With a raidz1 vdev you cannot add a drive temporarily—you could not remove it.
Raidz expansion might work at 100% full (or not?) and save you, but do you want to be the guinea pig and find out? (If so, please report!)
Files on this pool can only be uploaded/created manually, no services or apps doing that, so I’m in control. I always leave about 50-100 GB. Now I understand that 100% fill will mess up my pool and will try to upgrade asap, but I’m not gonna let it fill up to 100%
So my question still stands. What about 85, 90, 95 % disk space utilization? Should I keep disk space usage no more than 80% (as truenas recommends) or ~92-97 is fine until I’m ok with performance hit and don’t let it fill up to 100%?

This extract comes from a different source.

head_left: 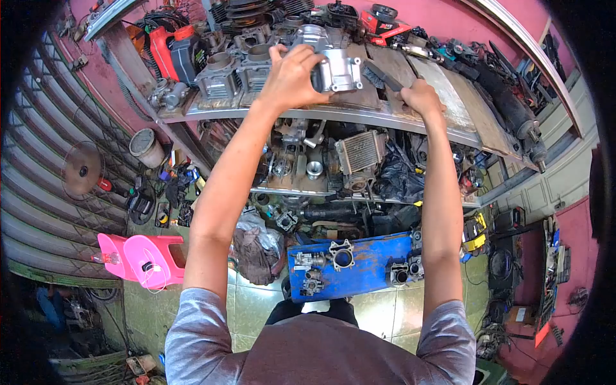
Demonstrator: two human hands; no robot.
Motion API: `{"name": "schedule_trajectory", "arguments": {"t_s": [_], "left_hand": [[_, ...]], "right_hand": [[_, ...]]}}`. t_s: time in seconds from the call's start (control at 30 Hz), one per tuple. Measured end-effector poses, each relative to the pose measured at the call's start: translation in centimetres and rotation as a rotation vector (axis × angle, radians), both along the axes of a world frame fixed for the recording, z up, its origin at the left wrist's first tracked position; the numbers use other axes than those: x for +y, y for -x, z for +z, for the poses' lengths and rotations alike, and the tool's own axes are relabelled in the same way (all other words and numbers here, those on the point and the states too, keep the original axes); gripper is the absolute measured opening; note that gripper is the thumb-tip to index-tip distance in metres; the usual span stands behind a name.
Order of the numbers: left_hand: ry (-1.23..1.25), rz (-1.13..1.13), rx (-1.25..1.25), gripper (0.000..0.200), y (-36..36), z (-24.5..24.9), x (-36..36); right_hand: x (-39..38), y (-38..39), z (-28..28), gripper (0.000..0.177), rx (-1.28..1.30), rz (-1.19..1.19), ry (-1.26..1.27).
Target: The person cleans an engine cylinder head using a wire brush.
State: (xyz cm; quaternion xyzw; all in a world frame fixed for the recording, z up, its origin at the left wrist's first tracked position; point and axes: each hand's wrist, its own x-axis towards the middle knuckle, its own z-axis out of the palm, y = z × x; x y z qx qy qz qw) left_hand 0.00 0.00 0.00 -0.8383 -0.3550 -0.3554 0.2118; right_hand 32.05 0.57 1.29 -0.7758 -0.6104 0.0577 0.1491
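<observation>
My left hand (292, 77) is closed around a shiny silver engine part (341, 69), held up over the upper shelf. Fingers cover its left side, so its exact kind cannot be told. In my right hand (423, 99) is the handle of a brush (378, 74) with dark bristles, pointing left. A small gap separates the brush head from the metal part. Just left of my left hand, engine cylinders (219, 77) stand on the shelf, several of them in grey metal.
The metal-edged shelf (443, 96) crosses in front of me, with a radiator (360, 153) on the level below. Near my legs, a blue bench (359, 273) bears a cylinder (342, 255) and other parts. Pink stools (151, 260) stand left.
</observation>
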Motion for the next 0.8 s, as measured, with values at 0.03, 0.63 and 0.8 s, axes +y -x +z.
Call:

Mind that automatic snapshots could still take up some space (not much, but at the point your pool is, every byte counts).

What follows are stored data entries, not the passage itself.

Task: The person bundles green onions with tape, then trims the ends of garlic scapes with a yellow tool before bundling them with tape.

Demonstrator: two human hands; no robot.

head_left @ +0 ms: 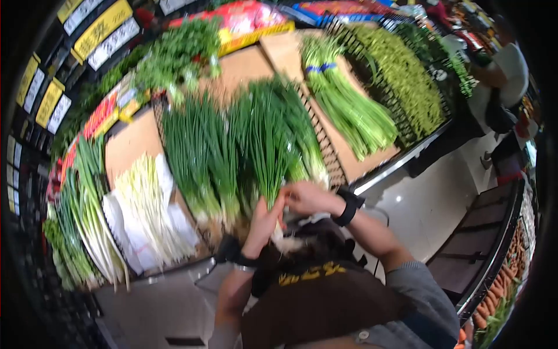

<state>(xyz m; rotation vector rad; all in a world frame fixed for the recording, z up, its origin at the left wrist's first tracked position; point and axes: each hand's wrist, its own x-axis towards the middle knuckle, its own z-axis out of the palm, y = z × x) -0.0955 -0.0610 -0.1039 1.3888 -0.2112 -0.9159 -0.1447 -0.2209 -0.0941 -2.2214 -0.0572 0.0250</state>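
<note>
My left hand [263, 228] is wrapped round the lower stalks of a bunch of spring onions [268, 157]. Its long green leaves point away from me, and its pale root end hangs below the hand, near my apron. Right beside it, my right hand [307, 198] has its fingers bent and pinched against the stalks. Whatever those fingertips hold is too small to make out. More spring onion bunches [195, 157] lie on the display just beyond both hands, leaves upward and pale ends towards me.
Left of the spring onions lie pale yellow chives [145, 203] on white paper, then leeks [90, 203]. To the right are blue-banded green stalks [343, 104] and a crate of yellow-green vegetables [401, 81]. Price signs [104, 29] stand at upper left; carrots [494, 296] at lower right.
</note>
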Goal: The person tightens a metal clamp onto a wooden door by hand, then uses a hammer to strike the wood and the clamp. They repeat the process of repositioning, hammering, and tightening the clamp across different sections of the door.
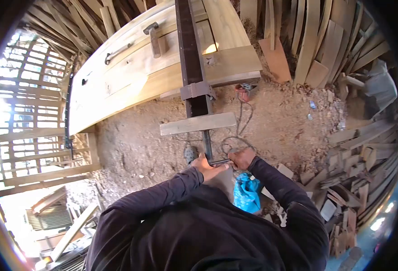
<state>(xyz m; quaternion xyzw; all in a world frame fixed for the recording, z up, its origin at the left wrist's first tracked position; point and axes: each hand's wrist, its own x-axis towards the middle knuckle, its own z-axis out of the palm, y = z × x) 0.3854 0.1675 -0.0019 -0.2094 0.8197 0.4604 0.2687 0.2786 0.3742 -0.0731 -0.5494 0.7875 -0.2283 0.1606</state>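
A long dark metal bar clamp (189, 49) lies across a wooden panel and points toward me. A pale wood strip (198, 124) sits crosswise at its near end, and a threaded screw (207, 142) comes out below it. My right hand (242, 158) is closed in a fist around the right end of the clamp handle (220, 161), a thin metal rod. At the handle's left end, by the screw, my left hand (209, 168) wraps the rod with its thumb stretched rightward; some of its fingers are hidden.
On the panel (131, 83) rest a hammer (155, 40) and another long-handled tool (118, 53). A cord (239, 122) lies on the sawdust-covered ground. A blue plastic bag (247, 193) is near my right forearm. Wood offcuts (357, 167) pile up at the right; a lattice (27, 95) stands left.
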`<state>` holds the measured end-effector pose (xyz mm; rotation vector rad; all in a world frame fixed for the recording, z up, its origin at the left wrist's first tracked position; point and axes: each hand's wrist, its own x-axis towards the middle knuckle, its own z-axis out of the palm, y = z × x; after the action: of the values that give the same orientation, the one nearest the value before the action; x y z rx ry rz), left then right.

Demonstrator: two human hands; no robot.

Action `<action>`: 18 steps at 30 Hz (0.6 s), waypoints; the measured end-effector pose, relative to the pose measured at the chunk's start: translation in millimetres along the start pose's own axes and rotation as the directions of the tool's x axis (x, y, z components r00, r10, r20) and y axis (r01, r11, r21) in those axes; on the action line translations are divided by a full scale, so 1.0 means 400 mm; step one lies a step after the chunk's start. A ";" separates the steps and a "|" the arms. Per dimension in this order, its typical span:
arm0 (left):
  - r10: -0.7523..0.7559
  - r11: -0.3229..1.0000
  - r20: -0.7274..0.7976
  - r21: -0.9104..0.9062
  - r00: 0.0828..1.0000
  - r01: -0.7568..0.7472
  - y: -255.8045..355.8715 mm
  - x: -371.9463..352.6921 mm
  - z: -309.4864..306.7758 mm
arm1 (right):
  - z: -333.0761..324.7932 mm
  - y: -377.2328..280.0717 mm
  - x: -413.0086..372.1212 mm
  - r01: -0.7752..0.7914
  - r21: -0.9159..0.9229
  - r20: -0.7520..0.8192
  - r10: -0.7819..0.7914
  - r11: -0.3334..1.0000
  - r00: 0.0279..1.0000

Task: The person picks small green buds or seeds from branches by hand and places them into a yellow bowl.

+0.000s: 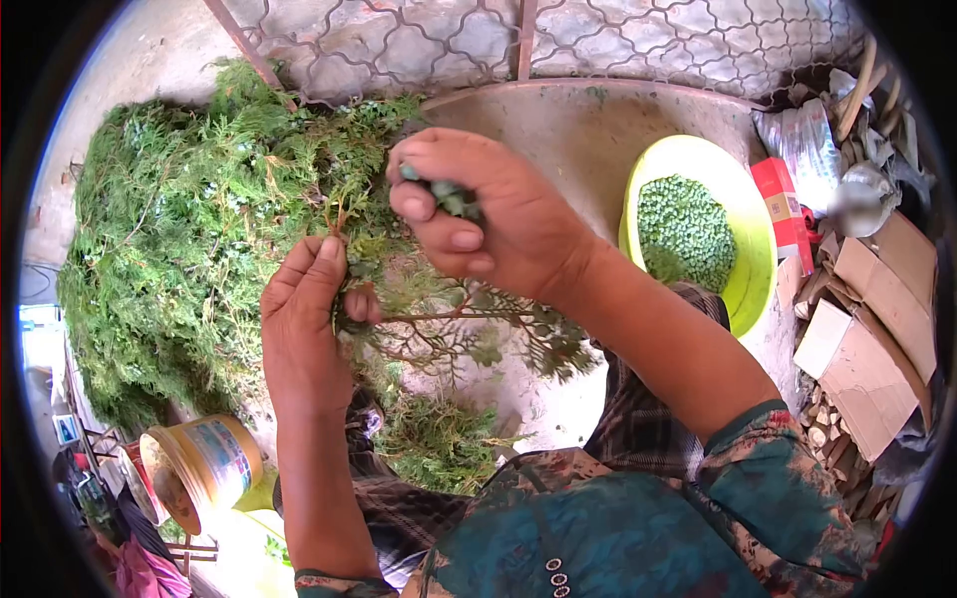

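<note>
My left hand (314, 299) is closed on a leafy green branch (459, 317), whose brown stem and sprigs spread to the right, below my other hand. Curled fingers of my right hand (464, 204) hold several small blue-green cones (449, 194), raised just above and right of the left hand. A large heap of cut evergreen branches (179, 239) fills the floor at the left. At the right, a yellow-green basin (753, 269) contains many small green cones (683, 224) and a green sprig.
Behind is a metal lattice fence (638, 40). Flattened cardboard (862, 369), a red box (781, 209) and wood pieces lie at the far right. A yellow bucket (224, 458) lies tipped at lower left. Loose sprigs (439, 444) are on the floor near my legs.
</note>
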<state>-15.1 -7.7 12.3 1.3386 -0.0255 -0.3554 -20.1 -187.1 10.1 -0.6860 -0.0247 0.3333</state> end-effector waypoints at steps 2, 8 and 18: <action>-0.011 0.999 -0.005 -0.039 1.000 0.011 -0.001 -0.002 0.008 | 0.001 -0.005 -0.003 0.035 0.082 -0.029 -0.032 0.996 0.999; -0.017 1.000 -0.009 -0.022 1.000 0.017 -0.004 -0.003 0.022 | -0.012 0.030 -0.005 -0.122 -0.251 -0.141 0.089 0.960 0.986; -0.006 0.997 0.060 0.083 0.998 0.001 -0.018 0.011 0.007 | 0.018 0.085 0.007 0.174 -0.717 0.051 -0.198 0.675 0.979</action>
<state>-13.2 -12.9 5.2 1.4096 -0.0896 -0.4011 -28.2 -157.1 -5.9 -1.4708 -0.2070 0.0979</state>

There will be a performance hit at some point, depending on your work pattern, because ZFS wants free space, if possible contiguous free space, for everything. But is your pool is mostly WORM it may not matter (which is probably the case, because you should be long past this point already).
If you accept the above, and understand you’re living dangerously, you may keep on.
Suhu, your problem is how are you going to ‘add space’.
Replacing each 4TB drive one at a time with a larger drive and resilvering pool until all drives upgraded? Three replacements, three resilvers. Not sure I would trust with your pool above 90%
Adding another VDEV means adding 3 drives in Raid-Z1 but requires 3 additional SATA ports. This would be, probably the safest and the additional space is right away. You data would still be distributed above 95% on the first VDEV and new data would be all, hopefully, added to the second VDEV.
You could create another pool, with a single drive VDEV or two drives in a mirror VDEV. You would now have two pools and would have to move data from the full pool to the other.
There is also Raid-Z expansion of expanding your current VDEV from 3 to 4 hard drives. With how full your current pool is, none of us would recommend that as if it fails, possible loss of the entire pool and data.
The 80%, 90% rules give the user time to perform upgrades.
The 90% mark is probably a good place to stop.
Adding Edit Just be glad you aren’t using block storage. We recommend %50 free space
No redundancy is lost in raidz1 vdev expansion.
One drive fails: Data is still there.
Two drives fail: Pool is lost.
Expansion, replacing drives and adding a further vdev are all vaild solutions. (Expansion with a larger drive, and then replacing the others is also possible.) Make a choice at your earliest convenience.
Just purchased another 4 TB drive (unfortunately I don’t have access to ebay and it’s prices and buyers protection in my country, so I paid ~125$ for new wd red plus 4tb). My plan is to unload some data onto external drive and cloud, maybe delete something if possible and then upgrade using raidz expansion
Thanks again everyone for your help. I will try not to let it happen in the future
The main issue is excessive fragmentation of data that is written.
In essence, zfs will be scavenging little bits of storage scattered all over your disk to write new files.
These files will always be fragmented now, Which means when reading them the drive heads may have to make a crazy hectic journey all over the disk… perhaps hundreds of thousands or even millions of additional seeks.
Read/write perf could end up in the single digits.
While I know we are mostly sysadmins/engineers/developers here, this is one of the best “layman’s” explanation of the ZFS 80% rule. I use this to explain to mgmt why we need to upgrade things:
I’ve worked in IT for well over 20 years but some of the smartest IT folk I know have never worked in the industry.
The IT industry has changed a lot in my time. It’s gone from the classic IT Geek running the whole show to people in suits that often don’t know the first thing about what we would call IT.